New psychiatric drugs low priority for pharmaceutical firms
Huge unmet need for better drugs for people with depression
CBC News
Oct 14, 2012
The pharmaceutical industry has largely abandoned drug development for mental illnesses even though depression is a leading cause of disability, experts say. Authors of papers published in this week’s issue of the journal Science Translational Medicine argue that drug discovery for treating psychiatric disorders such as autism, schizophrenia, bipolar disorder and depression are at a near standstill. "Antipsychotics and antidepressants have been some of the most profitable agents for companies over the last two decades," said Dr. Thomas Insel, director of the U.S. National Institute of Mental Health and one of the authors. "But that doesn’t mean they’re effective. What it means is that they sell and they can be marketed."In the last five decades, more than 20 antipsychotics and 30 antidepressants have been marketed with over $25 billion in sales in the U.S. in 2011 alone, Insel said. The drugs are descended from serendipitous discoveries such as the mood stabilizing effects of lithium in 1949, said Steven Hyman of Harvard University in Cambridge, Mass., and the author of the second paper. "The central problem is clear: Neither vast unmet medical need, nor large and growing markets, nor concerted sales campaigns that attempt to recast ‘me-too drugs’ as innovative can illuminate a path across very difficult scientific terrain," Hyman wrote. "Advances continue to be made in modes of cognitive psychotherapy and device-based psychiatric treatments; but despite the growing market opportunities, major pharmaceutical companies recently announced substantial cutbacks or complete discontinuation of efforts to discover new drugs for psychiatric disorders"…
It doesn’t take a rocket scientist to get a bit meta about all of this. First, the real problem is that the deep pockets pharmaceutical companies are abandoning psychopharmacology. There goes the research money. There goes the stream of drugs to talk about, to compare, to study and restudy, to pour into the Clinical Trials industry, to write reviews about, to offer to patients as something new, etc. So to the next meta question, "Why are the pharmaceutical companies jumping ship?" The drugs are lousy, loaded with side effects, low efficacy. They rode the wave of excitement and the popularization by psychiatric pundits, but that ship is sinking. So, get out now before it heads for Davy Jones Locker. Turning these dogs into blockbusters in the salad days was hard enough. In today’s grumbling climate, it would be impossible. Move on to something safer where the drugs are more effective and there’s not so much bad blood. Call me when there’s a real breakthrough. "But what about the pressing need, the substantial market, the promise of the future?" That pressing need was there in the Middle Ages too. Call me when there’s a real breakthrough.You can only make a silk purse out of a sow’s ear for so long before there’s a consumer revolt and you have to start giving back your profits. The psychopharmacology bubble has burst as surely as the housing market.
I don’t get it. Around 40 million people in the US alone are on psychiatric drugs. Where is the unmet need? Do a lot more people need to be medicated?
Or is Insel saying the drugs these people are taking are worthless or have unacceptable risk-benefit ratios?
Which is it?
Question: “Which is it?”
Answer: “Yes. ”
What he’s saying is “But, I had a dream…”
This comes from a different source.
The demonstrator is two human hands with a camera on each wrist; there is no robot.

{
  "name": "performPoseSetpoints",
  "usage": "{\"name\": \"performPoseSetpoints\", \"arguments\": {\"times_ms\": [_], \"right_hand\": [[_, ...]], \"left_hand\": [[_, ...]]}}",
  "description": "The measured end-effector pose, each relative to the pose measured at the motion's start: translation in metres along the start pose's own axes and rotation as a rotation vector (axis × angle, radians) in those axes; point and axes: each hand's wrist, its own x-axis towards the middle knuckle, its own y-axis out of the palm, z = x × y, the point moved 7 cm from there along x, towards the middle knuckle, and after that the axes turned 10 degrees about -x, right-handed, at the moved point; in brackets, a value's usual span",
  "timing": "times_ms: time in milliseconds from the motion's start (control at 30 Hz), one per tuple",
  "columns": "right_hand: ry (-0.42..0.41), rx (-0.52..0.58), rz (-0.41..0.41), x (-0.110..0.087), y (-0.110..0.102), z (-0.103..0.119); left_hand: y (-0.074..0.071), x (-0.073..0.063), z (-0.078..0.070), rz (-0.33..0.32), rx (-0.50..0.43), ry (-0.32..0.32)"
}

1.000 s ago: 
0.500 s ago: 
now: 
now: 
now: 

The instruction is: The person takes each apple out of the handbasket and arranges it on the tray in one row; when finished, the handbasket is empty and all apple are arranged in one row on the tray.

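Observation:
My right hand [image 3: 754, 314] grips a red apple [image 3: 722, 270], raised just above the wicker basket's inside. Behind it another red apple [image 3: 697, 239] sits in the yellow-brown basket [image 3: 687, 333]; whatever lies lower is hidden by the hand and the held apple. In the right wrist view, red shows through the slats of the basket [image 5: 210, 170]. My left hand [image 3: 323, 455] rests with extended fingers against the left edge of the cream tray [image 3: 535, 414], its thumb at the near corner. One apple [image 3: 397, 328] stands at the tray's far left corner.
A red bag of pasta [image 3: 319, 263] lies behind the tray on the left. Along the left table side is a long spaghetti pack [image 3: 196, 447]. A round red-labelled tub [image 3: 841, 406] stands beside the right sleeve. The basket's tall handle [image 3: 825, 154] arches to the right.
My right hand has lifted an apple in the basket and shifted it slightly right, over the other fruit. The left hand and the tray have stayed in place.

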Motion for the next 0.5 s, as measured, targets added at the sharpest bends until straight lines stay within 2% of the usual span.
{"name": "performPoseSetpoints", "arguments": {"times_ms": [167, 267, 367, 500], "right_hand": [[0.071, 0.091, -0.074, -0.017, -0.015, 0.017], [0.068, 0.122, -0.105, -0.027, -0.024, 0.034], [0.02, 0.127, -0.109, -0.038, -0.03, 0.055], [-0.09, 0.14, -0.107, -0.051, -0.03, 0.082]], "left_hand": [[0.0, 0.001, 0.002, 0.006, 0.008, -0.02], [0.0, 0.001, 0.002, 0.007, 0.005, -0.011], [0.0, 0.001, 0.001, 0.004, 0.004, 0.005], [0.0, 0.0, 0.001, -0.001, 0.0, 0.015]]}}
“It is time to eschew models and tools that have progressively shown themselves to be unsuccessful.” – this refers to the currently dominant. mechanistic, neurochemical reductionistic approach.
On the other hand, see http://jpet.aspetjournals.org/content/326/3/683.full#sec-8 and http://www.ncbi.nlm.nih.gov/pubmed/14993396 and http://www.ncbi.nlm.nih.gov/pmc/articles/PMC1348121/ and finally http://www.amazon.com/Introduction-Behavioral-Pharmacology-Thomas-Byrne/dp/1878978365 for the best book length treatment of this well established, scientifically grounded, and very different approach to pharmacology and behavior.
Steven Hyman speaks in platitudes, just as he did in his tenure as Director of NIMH before Thomas Insel. We should recall that it was Dr. Hyman who gave the green light for the STAR*D study. That was a $35 million train wreck that just confirmed what we already knew – that current treatments for depression don’t work very well. From the get go, there was nothing translational about STAR*D. Then, under Dr. Insel, NIMH put lipstick on the pig in reporting the lousy results. Ed Pigott, Robert Whitaker, and Dr. Nardo on this blog, have documented this sorry tale. And these are the people making policy pronouncements today?!